Snelshall Priory was a Benedictine priory in Milton Keynes, Buckinghamshire in the United Kingdom, built around 1200.
The priory was founded after Sybil d'Aungerville granted land at Tattenhoe to Lavendon Abbey, a Premonstratensian monastery of 'White canons' who most likely started a cell at Snelshall. This did not thrive and was abandoned about 1207. About 1219, the founder's son brought in Benedictine monks, increased the endowment and the new monastery began again. However Snelshall Priory paid 1 mark a year to Lavendon until 1232, at which point the Bishop of Lincoln decided that Snelshall owned its own lands and chapel. The priory accumulated various land through gifts, but even with all these grants, in 1321 when Henry Burghersh visited, it was so poor that "the monks scarcely had the necessities of life and had to beg even for these".

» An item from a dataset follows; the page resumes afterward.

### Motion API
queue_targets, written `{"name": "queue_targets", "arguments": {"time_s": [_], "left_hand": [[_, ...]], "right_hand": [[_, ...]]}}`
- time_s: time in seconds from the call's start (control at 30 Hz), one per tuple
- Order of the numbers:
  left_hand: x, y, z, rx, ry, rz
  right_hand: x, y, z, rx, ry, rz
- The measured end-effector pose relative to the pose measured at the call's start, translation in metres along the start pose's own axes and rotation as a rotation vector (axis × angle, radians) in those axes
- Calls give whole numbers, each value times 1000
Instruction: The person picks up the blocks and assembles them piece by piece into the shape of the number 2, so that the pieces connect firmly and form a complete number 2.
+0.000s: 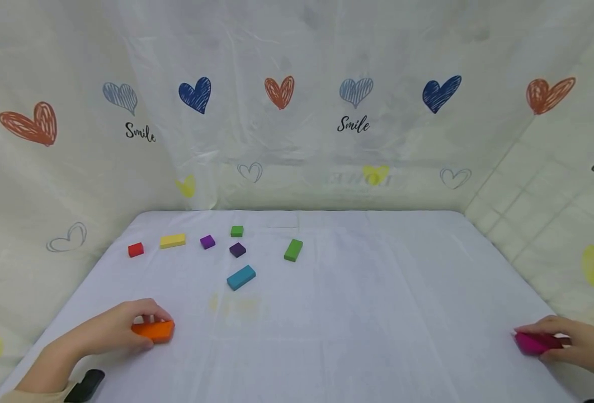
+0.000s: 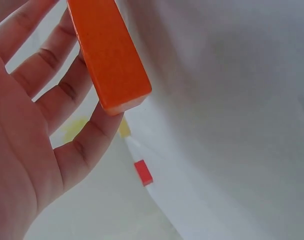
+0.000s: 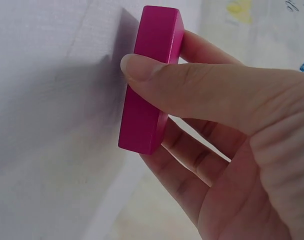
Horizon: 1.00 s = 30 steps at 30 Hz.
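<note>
At the front left of the table, my left hand (image 1: 121, 327) grips an orange block (image 1: 156, 331) between thumb and fingers. In the left wrist view the fingers curl behind the long orange block (image 2: 112, 60). Over at the front right edge, my right hand (image 1: 576, 344) holds a magenta block (image 1: 532, 343). The right wrist view shows the thumb pressed across the face of the magenta block (image 3: 142, 115), with fingers on its far side. Part of each block is covered by the hand that holds it.
On the white table (image 1: 367, 302) lie a blue block (image 1: 240, 277), a long green block (image 1: 293, 250), a small green one (image 1: 237, 231), two purple blocks (image 1: 237, 249), a yellow block (image 1: 173, 241) and a red block (image 1: 136, 249). A heart-printed curtain (image 1: 302, 145) stands behind.
</note>
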<state>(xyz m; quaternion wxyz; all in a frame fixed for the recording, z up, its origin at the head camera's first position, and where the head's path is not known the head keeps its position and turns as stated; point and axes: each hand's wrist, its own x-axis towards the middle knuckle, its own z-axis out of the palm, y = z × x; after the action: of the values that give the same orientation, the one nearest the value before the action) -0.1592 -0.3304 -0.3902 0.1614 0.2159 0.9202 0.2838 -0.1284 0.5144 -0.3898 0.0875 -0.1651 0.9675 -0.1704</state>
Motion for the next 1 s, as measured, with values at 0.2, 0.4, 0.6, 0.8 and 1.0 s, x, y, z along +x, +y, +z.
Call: {"name": "queue_targets", "arguments": {"time_s": [0.2,0.4,0.6,0.8,1.0], "left_hand": [[8,7,-1,21,1,14],[15,14,-1,15,13,19],[21,20,0,8,11,-6],[27,27,1,14,15,-9],[34,32,2,28,23,0]], "right_hand": [[6,-7,-1,-45,-8,25],[10,-11,-4,-75,34,-6],[18,-21,-5,-91,38,16],[24,-36,-8,-73,2,76],[29,-41,-11,-38,15,15]]}}
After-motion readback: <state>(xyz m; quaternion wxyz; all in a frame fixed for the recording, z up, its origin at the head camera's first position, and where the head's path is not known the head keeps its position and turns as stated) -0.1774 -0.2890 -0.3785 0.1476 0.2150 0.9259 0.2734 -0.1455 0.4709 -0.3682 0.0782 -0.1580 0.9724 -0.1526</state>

Yet the priory remained until the mid-sixteenth century. In 1529, Bishop Longford found "irregularities" among the two or three monks that remained, and as a result all women, married and unmarried, were barred from the precinct of the priory. Only two women, both over 48 years old and of "unexceptional character", were retained as servants. In 1535, there remained three monks, two priests (of which one was a novice), the prior's parents with "all their goods" and eight servants. The house was in ruin, and later that year the priory was suppressed and turned over to The Crown.

The house was possibly rebuilt around 1540, possibly by Sir John Fortescue. Much of the priory's land went to the Longueville family. It is not known when the house was demolished.

The stones were recycled to build the nearby St Giles's Church, Tattenhoe.